Photo Right: This naturally dessicated corpse found in Tarim has a decisively Caucasian skull.

Scotsman Magazine…

FOR four millennia their secrets lay hidden beneath the desert sands, the final resting place of a mysterious civilisation. And since their discovery in 1934, the Tarim mummies in China have perplexed historians and archaeologists.

But a remarkable new study has found that the origins of the inhabitants of the ancient graveyard in the Taklimakan desert north of Tibet lie in Europe.

A team of Chinese geneticists have analysed the DNA of the Bronze Age cadavers and found that they are of mixed ancestry, displaying both European and Siberian genetic markers.

One expert in Chinese history at the University of Edinburgh said the tests revealed a “fascinating development”. Professor Paul Bailey said the findings confirmed long-held suspicions that they had travelled to the autonomous region of Xinjiang from the West, well before the opening of the Silk Road in the 2nd century BC.

The graveyard of more than 200 mummies, known as Small River Cemetery No. 5, lies near a dried-up riverbed in the Tarim Basin, an inhospitable region encircled by mountain ranges.

The site was discovered by Folke Bergman, the Swedish archaeologist, in 1934 but then lay forgotten for 66 years until a Chinese expedition relocated it using GPS navigation.

Carbon testing carried out at Beijing University has dated the oldest of the mummies as far back as 3,980 years.
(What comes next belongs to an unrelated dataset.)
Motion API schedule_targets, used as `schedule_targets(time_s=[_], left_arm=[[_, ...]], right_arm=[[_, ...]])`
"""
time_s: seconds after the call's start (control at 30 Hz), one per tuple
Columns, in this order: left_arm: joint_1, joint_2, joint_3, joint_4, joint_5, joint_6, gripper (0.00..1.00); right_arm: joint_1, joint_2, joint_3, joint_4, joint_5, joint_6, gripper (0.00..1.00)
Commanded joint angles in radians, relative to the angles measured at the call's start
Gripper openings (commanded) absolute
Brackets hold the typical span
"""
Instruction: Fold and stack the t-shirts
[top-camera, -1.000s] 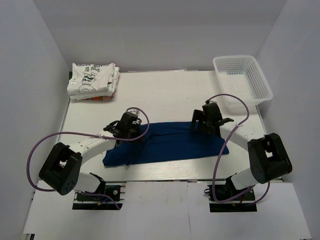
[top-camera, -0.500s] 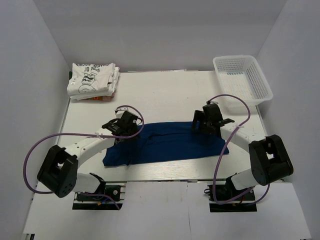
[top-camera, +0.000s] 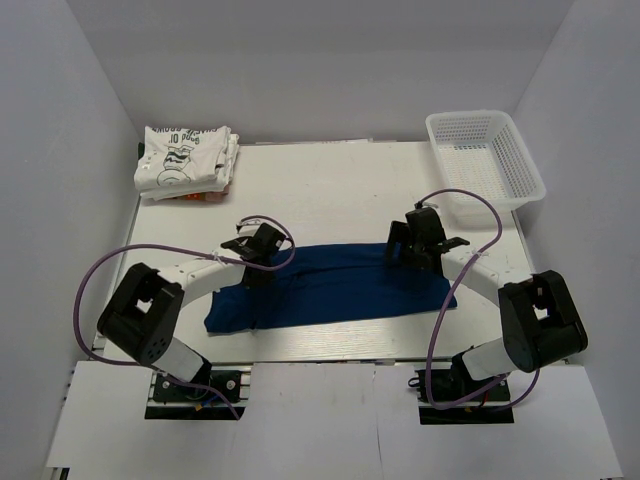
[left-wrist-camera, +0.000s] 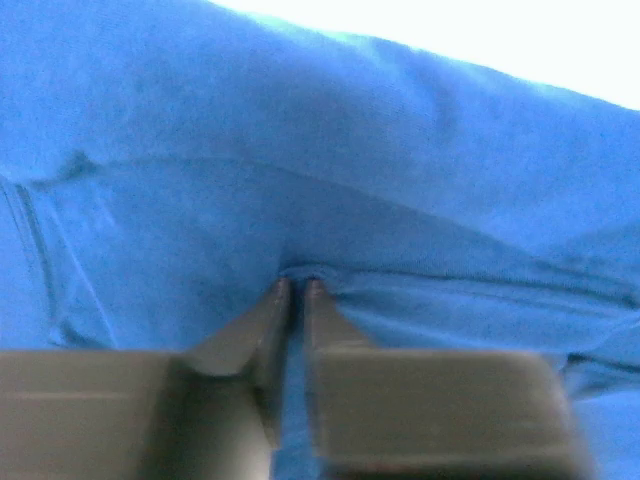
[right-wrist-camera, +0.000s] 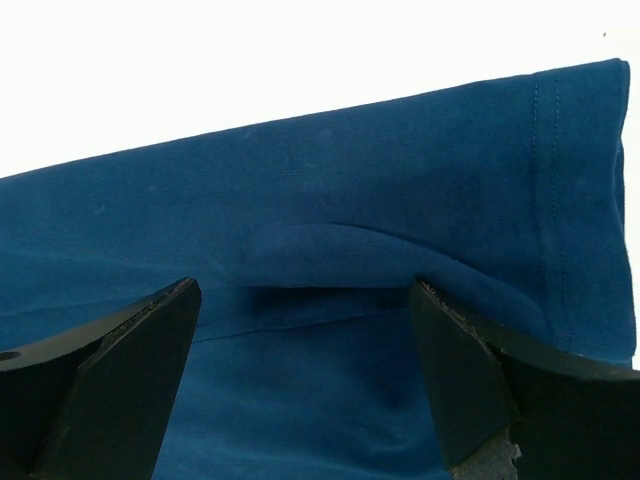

However, until recently the history of how they came to be buried in the desert in upside-down boats was unclear.

That many of the mummies – well preserved thanks to the dry air and salty sands – displayed fair skin, brown hair, and long noses led to some educated guesses.

Bailey, professor of modern Chinese history at Edinburgh University, said: “There has always been talk of blue-eyed people inhabiting that area of China.”